C++ object size with virtual methods
Asked Answered
S

6

29

I have some questions about the object size with virtual.

1) virtual function

class A {
    public:
       int a;
       virtual void v();
    }

The size of class A is 8bytes....one integer(4 bytes) plus one virtual pointer(4 bytes) It's clear!

class B: public A{
    public:
       int b;
       virtual void w();
}

What's the size of class B? I tested using sizeof B, it prints 12

Does it mean that only one vptr is there even both of class B and class A have virtual function? Why there is only one vptr?

class A {
public:
    int a;
    virtual void v();
};

class B {
public:
    int b;
    virtual void w();
};

class C :  public A, public B {
public:
    int c;
    virtual void x();
};

The sizeof C is 20........

It seems that in this case, two vptrs are in the layout.....How does this happen? I think the two vptrs one is for class A and another is for class B....so there is no vptr for the virtual function of class C?

My question is, what's the rule about the number of vptrs in inheritance?

2) virtual inheritance

    class A {
    public:
        int a;
        virtual void v();
    };

    class B: virtual public A{                  //virtual inheritance 
    public:
        int b;
        virtual void w();
    };

    class C :  public A {                      //non-virtual inheritance
    public:
        int c;
        virtual void x();
    };

class D: public B, public C {
public:
    int d;
    virtual void y();
};

The sizeof A is 8 bytes -------------- 4(int a) + 4 (vptr) = 8

The sizeof B is 16 bytes -------------- Without virtual it should be 4 + 4 + 4 = 12. why there is another 4 bytes here? What's the layout of class B ?

The sizeof C is 12 bytes. -------------- 4 + 4 + 4 = 12. It's clear!

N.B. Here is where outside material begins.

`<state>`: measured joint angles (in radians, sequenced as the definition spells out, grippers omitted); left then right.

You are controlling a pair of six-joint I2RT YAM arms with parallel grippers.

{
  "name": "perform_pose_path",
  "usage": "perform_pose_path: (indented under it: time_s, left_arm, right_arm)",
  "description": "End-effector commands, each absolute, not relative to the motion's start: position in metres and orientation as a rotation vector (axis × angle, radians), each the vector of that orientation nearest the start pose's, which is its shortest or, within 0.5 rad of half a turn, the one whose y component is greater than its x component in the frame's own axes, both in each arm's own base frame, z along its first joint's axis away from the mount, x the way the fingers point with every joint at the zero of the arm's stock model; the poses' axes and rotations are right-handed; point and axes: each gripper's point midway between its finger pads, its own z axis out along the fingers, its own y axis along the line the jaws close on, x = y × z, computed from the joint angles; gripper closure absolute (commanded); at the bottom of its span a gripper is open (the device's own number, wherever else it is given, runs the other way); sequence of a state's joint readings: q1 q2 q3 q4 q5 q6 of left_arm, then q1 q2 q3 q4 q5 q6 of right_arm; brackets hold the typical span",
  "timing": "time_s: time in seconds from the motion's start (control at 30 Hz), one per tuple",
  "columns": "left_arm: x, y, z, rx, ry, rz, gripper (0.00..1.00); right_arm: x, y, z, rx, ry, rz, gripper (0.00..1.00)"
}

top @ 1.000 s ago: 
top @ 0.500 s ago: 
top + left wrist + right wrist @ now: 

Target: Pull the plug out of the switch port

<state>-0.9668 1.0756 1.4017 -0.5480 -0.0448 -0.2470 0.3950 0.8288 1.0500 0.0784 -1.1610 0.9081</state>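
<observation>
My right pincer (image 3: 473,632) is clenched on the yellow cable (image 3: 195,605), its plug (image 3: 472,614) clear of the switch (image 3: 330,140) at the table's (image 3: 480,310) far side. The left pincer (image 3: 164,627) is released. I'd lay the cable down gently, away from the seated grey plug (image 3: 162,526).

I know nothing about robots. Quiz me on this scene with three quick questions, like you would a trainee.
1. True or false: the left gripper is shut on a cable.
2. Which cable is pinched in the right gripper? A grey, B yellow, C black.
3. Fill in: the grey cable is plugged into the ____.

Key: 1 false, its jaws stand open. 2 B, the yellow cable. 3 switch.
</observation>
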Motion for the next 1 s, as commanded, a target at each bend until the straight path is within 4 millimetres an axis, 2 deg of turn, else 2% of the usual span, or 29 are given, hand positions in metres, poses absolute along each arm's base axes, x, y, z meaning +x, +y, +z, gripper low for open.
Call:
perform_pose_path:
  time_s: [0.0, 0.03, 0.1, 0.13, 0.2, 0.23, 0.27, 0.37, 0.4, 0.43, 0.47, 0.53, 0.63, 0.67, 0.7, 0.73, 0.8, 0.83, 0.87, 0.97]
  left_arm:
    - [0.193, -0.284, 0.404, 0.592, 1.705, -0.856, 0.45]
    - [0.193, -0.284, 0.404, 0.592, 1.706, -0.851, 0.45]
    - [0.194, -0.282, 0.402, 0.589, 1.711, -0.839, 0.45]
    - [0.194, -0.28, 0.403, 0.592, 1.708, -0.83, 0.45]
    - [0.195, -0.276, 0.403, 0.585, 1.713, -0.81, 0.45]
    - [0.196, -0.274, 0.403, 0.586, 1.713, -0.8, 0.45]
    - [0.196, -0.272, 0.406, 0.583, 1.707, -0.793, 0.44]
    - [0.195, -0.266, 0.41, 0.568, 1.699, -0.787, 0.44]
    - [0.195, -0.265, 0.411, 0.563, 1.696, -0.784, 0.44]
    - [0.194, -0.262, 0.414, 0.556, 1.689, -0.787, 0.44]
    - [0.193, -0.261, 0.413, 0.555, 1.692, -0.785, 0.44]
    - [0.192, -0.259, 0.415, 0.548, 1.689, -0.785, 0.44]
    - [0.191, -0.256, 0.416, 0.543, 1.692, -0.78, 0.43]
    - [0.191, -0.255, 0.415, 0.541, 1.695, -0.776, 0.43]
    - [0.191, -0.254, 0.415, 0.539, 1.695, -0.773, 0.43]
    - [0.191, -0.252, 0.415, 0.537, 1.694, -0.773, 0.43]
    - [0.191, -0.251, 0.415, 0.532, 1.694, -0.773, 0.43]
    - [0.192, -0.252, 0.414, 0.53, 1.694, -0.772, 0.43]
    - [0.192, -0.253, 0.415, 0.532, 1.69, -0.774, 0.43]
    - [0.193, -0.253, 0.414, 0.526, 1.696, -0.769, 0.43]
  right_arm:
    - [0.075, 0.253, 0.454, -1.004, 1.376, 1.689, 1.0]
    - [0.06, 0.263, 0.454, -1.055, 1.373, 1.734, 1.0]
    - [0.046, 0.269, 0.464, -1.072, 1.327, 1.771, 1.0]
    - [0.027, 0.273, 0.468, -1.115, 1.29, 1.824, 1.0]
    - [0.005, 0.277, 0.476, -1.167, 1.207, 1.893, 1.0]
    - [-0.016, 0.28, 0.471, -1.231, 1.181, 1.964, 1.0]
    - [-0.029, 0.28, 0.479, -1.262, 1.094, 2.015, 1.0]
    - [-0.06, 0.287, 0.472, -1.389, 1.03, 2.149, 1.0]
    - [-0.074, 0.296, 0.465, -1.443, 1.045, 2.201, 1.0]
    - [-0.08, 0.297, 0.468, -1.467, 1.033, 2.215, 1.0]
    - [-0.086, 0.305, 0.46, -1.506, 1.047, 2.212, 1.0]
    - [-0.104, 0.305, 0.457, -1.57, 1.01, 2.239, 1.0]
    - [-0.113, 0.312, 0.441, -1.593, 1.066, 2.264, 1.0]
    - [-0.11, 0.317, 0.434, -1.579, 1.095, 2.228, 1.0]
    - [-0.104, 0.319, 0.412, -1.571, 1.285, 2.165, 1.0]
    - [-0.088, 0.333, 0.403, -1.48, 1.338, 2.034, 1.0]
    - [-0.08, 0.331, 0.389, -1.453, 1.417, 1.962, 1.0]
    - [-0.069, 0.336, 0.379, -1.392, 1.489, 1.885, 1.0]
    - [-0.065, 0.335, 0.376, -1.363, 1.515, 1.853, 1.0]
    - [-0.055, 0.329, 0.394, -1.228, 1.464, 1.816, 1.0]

The sizeof D is 32 bytes -------------- it should be 16(class B) + 12(class C) + 4(int d) = 32. Is that right?

    class A {
    public:
        int a;
        virtual void v();
    };

    class B: virtual public A{                       //virtual inheritance here
    public:
        int b;
        virtual void w();
    };

    class C :  virtual public A {                    //virtual inheritance here
    public:
        int c;
        virtual void x();
    };

  class D: public B, public C {
   public:
        int d;
        virtual void y();
    };

sizeof A is 8

sizeof B is 16

sizeof C is 16

sizeof D is 28 Does it mean 28 = 16(class B) + 16(class C) - 8(class A) + 4 ( what's this? )

My question is , why there is an extra space when virtual inheritance is applied?

What's the underneath rule for the object size in this case?

What's the difference when virtual is applied on all the base classes and on part of the base classes?

Schwerin answered 10/1, 2010 at 21:33 Comment(2)
Any answer here is pure speculation. Each compiler can and does do it slightly differently. Since the standard does not specify anything about how it is implemented it is pointless wondering about it (unless you plan to write a compiler, in which case this is the wrong place to ask the question).Szechwan
Martin, writing a compiler is inherently a programming topic, and so this is not the wrong place to ask. Even people who aren't writing compilers can be curious about how things work, in particular if they were hoping to manage the size of an object and were under the mistaken impression that the size would be proportional to the number of virtual methods. Any answer here is free to make reference to one or more specific compilers, in which case it wouldn't be speculation at all.Frey
T
24

This is all implementation defined. I'm using VC10 Beta2. The key to help understanding this stuff (the implementation of virtual functions), you need to know about a secret switch in the Visual Studio compiler, /d1reportSingleClassLayoutXXX. I'll get to that in a second.

The basic rule is the vtable needs to be located at offset 0 for any pointer to an object. This implies multiple vtables for multiple inheritance.

Couple questions here, I'll start at the top:

Does it mean that only one vptr is there even both of class B and class A have virtual function? Why there is only one vptr?

This is how virtual functions work, you want the base class and derived class to share the same vtable pointer (pointing to the implementation in the derived class.

It seems that in this case, two vptrs are in the layout.....How does this happen? I think the two vptrs one is for class A and another is for class B....so there is no vptr for the virtual function of class C?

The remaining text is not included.